= Pamela Dalton =

American psychologist

Pamela Dalton is a cognitive psychologist. She has a Ph.D. in experimental psychology and a Masters in Public Health. Dalton is frequently quoted by the popular press as an authority on environmental odors. She has done extensive research in the fields of sick building syndrome and multiple chemical sensitivity.
In the past she has worked with the United States Department of Defense on nonlethal weapons development, or the enhancement of bad odors as weapons.
She currently works at the Monell Chemical Senses Center.

==NIH Toolbox==
Dalton was a contributor to the NIH Toolbox for the Assessment of Neurological and Behavioral Function, as a member of the NIH Toolbox steering committee and the Olfaction team, developing the NIH Toolbox Odor Identification Test. The contract for the NIH Toolbox for the Assessment of Neurological and Behavioral Function was initiated by the NIH Blueprint for Neuroscience Research in 2006 to develop a set of state-of-the-art measurement tools to enhance collection of data in large cohort studies in biomedical research.

==PTSD==
Dalton has extensively researched the relationship between smell and negative memories. She has conducted experiments showing that a strong odourant can turn even a mundane experience into a vivid and permanent memory. This research has important implications for studying and treating PTSD.

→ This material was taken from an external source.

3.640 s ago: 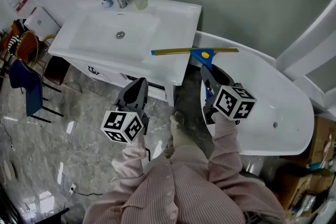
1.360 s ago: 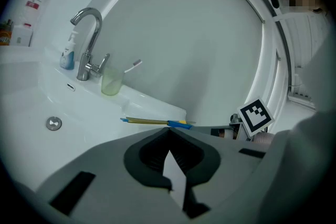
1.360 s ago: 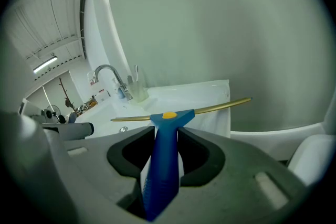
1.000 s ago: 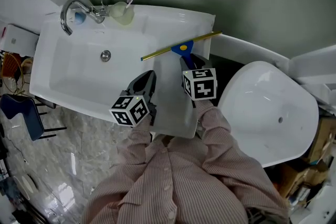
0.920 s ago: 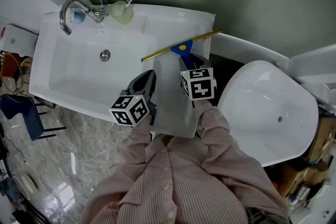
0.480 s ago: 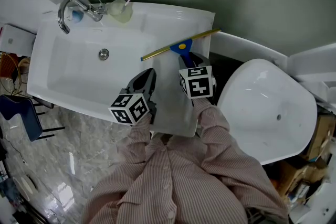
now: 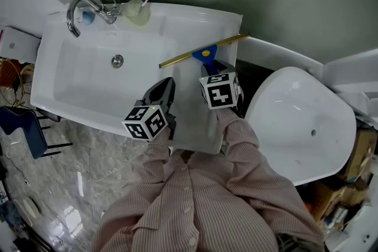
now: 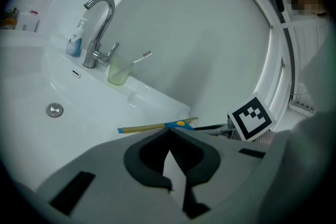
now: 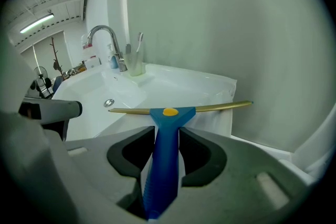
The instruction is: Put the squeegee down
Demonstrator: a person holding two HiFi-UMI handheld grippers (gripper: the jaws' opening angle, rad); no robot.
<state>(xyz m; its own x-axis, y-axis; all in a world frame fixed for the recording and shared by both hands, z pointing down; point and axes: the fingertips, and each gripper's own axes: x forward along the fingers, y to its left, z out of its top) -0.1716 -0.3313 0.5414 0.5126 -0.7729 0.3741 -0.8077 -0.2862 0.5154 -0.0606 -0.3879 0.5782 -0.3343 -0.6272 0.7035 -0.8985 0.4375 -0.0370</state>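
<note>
The squeegee point(image 7: 204, 52) has a long brass blade and a blue handle point(image 9: 165, 149). My right gripper point(image 7: 208, 71) is shut on that handle, which fills the space between its jaws point(image 9: 167, 131). The blade hangs crosswise over the flat right ledge of the white washbasin point(image 7: 195, 121); I cannot tell whether it touches the ledge. My left gripper point(image 7: 165, 84) hovers over the basin's front right part, just left of the right one. Its jaws point(image 8: 169, 132) meet at the tips with nothing between them.
A chrome tap point(image 7: 77, 9) and a green cup with a toothbrush point(image 7: 134, 12) stand at the basin's back. The drain point(image 7: 117, 60) lies in the bowl. A white bathtub point(image 7: 301, 121) sits to the right, a blue chair point(image 7: 18, 121) at left on the marble floor.
Since the earliest frame the squeegee has come from over the tub's edge to over the basin's right ledge. Over the last second the right gripper rolled slightly; the left stayed still.
</note>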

Dalton continued this line of research in order to determine if it is possible to inoculate people with certain odors in order to prevent the formation of traumatic memories. She found that if you first exposed someone to a strong odor in a non-threatening environment and then exposed them to the same odor in a stressful, negative context there was no association between the smell and the negative memory.

Dalton's research led to the United States military changing how it trains soldiers. Mock combat environments used for training exercises now include olfactory cues designed to mimic smells like dead bodies, open sewers, melting plastic, etc.

==Stink bomb==
Dalton was asked by the United States military to design a "stink bomb" in 1998. Dalton discovered that culture and geography mediate the sense of smell. Despite this problem, she eventually discovered a universally hated smell and packaged it as "Stink Soup."